### PROBLEM TO WORK ON
Output exactly the lines from the one containing "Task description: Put" to the last line of the material, inclusive, and nothing more.
== Segment start ==
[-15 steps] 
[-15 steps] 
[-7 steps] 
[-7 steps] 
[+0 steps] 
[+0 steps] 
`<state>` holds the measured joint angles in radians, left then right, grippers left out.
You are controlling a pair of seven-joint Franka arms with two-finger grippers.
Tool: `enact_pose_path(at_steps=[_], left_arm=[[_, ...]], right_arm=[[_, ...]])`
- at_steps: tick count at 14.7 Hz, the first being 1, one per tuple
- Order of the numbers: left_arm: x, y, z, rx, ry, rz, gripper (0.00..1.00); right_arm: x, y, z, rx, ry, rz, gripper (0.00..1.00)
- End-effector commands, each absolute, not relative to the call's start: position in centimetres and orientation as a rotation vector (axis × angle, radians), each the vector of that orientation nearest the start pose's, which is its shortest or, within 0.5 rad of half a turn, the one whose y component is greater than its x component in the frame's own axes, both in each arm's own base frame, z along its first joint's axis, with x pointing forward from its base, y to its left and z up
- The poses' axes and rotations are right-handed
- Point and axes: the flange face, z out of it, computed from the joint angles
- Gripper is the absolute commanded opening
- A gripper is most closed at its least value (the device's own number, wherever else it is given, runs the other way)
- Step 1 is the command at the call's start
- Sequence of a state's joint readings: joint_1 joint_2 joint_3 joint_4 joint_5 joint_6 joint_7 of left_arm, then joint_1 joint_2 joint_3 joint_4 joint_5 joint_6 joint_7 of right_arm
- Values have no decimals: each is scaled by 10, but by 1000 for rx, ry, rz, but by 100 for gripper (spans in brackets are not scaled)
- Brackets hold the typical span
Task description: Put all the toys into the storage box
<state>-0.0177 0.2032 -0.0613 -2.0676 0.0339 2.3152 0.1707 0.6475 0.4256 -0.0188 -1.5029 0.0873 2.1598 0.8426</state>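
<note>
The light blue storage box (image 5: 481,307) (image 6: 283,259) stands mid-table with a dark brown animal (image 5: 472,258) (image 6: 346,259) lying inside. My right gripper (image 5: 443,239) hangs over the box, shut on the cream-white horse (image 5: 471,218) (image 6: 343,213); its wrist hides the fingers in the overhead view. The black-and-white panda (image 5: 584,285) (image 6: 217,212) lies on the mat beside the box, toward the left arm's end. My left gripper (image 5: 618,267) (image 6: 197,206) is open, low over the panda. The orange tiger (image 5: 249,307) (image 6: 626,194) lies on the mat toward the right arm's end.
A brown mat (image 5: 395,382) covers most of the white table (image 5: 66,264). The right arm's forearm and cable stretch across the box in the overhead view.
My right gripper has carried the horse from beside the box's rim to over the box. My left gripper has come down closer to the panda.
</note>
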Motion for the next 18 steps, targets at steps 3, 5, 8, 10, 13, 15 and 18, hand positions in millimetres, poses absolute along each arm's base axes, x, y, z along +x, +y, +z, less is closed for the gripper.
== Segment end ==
### EXERCISE SOLUTION
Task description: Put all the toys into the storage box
<state>-0.0177 0.2032 -0.0613 -2.0676 0.0339 2.3152 0.1707 0.6475 0.4256 -0.0188 -1.5029 0.0873 2.1598 0.8426</state>
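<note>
The light blue storage box (image 5: 481,307) (image 6: 283,259) stands mid-table with a dark brown animal (image 5: 472,258) (image 6: 346,259) lying inside. My right gripper (image 5: 443,239) hangs over the box, shut on the cream-white horse (image 5: 471,218) (image 6: 343,213); its wrist hides the fingers in the overhead view. The black-and-white panda (image 5: 584,285) (image 6: 217,212) lies on the mat beside the box, toward the left arm's end. My left gripper (image 5: 618,267) (image 6: 197,206) is open, low over the panda. The orange tiger (image 5: 249,307) (image 6: 626,194) lies on the mat toward the right arm's end.
A brown mat (image 5: 395,382) covers most of the white table (image 5: 66,264). The right arm's forearm and cable stretch across the box in the overhead view.
My right gripper has carried the horse from beside the box's rim to over the box. My left gripper has come down closer to the panda.
</note>
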Motion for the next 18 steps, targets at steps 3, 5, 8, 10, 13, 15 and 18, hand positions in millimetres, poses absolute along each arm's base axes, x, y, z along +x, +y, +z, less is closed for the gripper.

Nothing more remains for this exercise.